Un saluto a tutti i partecipanti alla discussione, entro nel club in punta di piedi e molto modestamente con un Triban 500, il modello (credo 2017) dipinto di rosso con la forcella in carbonio nera e freni a pattino. L'ho presa usata su Subito (in realtà è nuova come dichiarava in effetti il venditore, ma comunque di seconda mano), pagata 200,00 €, ovvero nulla anche per le mie disastrate tasche. Diciamo che dopo una vita senza bicicletta, abbandonata allora per più vicende della vita, mi sono riavvicinato alle due
ruote (sono purtroppo inclusi i motivi di salute...) e dopo qualche mese con una vecchia MTB di fortuna mi è tornata la voglia potente di riassaggiare una bici da corsa quarant'anni dopo le mie giovanili esperienze su una già allora vecchia Bianchi degli anni sessanta.

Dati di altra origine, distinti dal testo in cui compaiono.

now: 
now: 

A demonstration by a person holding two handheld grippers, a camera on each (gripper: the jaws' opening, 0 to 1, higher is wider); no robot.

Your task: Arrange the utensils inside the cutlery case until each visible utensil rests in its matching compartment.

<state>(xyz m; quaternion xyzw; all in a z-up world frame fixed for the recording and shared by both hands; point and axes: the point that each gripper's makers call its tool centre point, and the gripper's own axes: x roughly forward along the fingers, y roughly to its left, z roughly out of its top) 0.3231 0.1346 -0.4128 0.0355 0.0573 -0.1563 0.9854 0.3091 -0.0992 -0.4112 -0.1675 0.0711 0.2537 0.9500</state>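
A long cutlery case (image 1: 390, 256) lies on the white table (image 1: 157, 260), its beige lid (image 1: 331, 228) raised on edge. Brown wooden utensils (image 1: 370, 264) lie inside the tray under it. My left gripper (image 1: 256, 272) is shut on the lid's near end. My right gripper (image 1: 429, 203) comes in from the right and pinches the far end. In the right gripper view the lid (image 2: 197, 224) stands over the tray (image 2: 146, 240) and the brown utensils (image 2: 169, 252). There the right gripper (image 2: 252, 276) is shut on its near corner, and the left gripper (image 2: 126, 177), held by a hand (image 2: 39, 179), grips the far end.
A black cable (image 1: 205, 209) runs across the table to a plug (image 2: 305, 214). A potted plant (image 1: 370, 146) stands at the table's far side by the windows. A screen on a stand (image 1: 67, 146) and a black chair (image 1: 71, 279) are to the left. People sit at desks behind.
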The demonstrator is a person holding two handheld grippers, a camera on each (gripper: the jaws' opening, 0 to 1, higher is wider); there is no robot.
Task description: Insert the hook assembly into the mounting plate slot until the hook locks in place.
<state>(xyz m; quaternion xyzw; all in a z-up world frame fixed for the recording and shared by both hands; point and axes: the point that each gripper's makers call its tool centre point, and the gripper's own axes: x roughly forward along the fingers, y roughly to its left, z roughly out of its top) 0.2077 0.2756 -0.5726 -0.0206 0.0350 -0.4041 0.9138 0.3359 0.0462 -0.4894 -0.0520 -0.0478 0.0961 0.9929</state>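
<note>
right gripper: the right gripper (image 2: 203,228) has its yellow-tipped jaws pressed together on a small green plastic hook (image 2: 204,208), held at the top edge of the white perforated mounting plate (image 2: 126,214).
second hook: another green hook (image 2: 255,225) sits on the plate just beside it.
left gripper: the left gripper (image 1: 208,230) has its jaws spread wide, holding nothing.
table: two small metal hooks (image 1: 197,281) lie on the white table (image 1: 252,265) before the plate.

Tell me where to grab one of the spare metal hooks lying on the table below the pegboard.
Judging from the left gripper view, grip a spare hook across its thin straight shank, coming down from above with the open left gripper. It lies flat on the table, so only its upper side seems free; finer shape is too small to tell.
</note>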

Ho cercato nell'usato per qualche tempo ma un po' per i prezzi matti (ma matti matti!) di questi tempi e un po' di più per le mie gambe a dir poco legnose, ho pensato di lasciar perdere modelli "agonistici" che non sarei stato in grado, soprattutto per i rapporti ma anche per le geometrie, di godere davvero. La Triban 500 ad un certo punto mi è sembrata la scelta più sensata, un prezzo ragionevole (anche se trovare l'occasione giusta ha richiesto molta pazienza), la possibilità, con poca spesa, di fare qualche aggiustamento, l'esiguità dell'investimento nel caso per più motivi dovessi smettere.
Prime impressioni:
-più bella esteticamente di quanto mi aspettassi, anche il mio amico Jo (ex agonista e molto più giovane di me) dopo avermi letteralmente co....nato per una settimana per la faccenda della tripla guarnitura è rimasto piacevolmente colpito;
-a sorpresa è risultata essere un po' lunga (è una 54 e per me che sono 178 cm dovrebbe giusta) probabilmente la pipa da 10cm è esagerata, rimedierò prendendone una più corta;
-il cambio Microshift funziona bene ma è un po' rumoroso (evidentemente è mal regolato ma ci sto lavorando, attività che fa parte integrante del divertimento), mentre i rapporti, nonostante la tripla davanti, sono ancora troppo duri per me, in salita col più corto 30x25 non vado oltre i sette/otto km di salita non ripida ma ho già una cassetta Shimano12x32 da montare poi, se e quando mi sarò fatto la gamba, magari potrò tornare indietro. Sul piano, invece, fila che è una meraviglia ed è anche abbastanza reattiva anche se le ruote, con
copertoni B'Twin 700x25, sono delle Decathlon senza nessun blasone (questo a dire del mio amico Jo, io non sono esattamente in grado di giudicare);
-la posizione in sella, nonostante la pipa troppo lunga, è comunque piuttosto confortevole e per me che sulla MTB avevo dolori al collo solo dopo una quarantina di minuti è stato un notevole miglioramento, accorciando credo che andrà ancora meglio (premetto che io ricerco il comfort e non la velocità);
-insomma, mi è tornato l'entusiasmo per la bici di quand'ero ragazzo e già questo, alla mia non più verde età, è un gran risultato, il problema è che stiamo andando verso la stagione fredda che dalle mie parti, vivo in Garfagnana, è quasi mai adatta alla bicicletta, soprattutto se si è
over 60, ma vedrò di tener duro fino a Primavera approfittando delle occasioni per uscire che non mancheranno.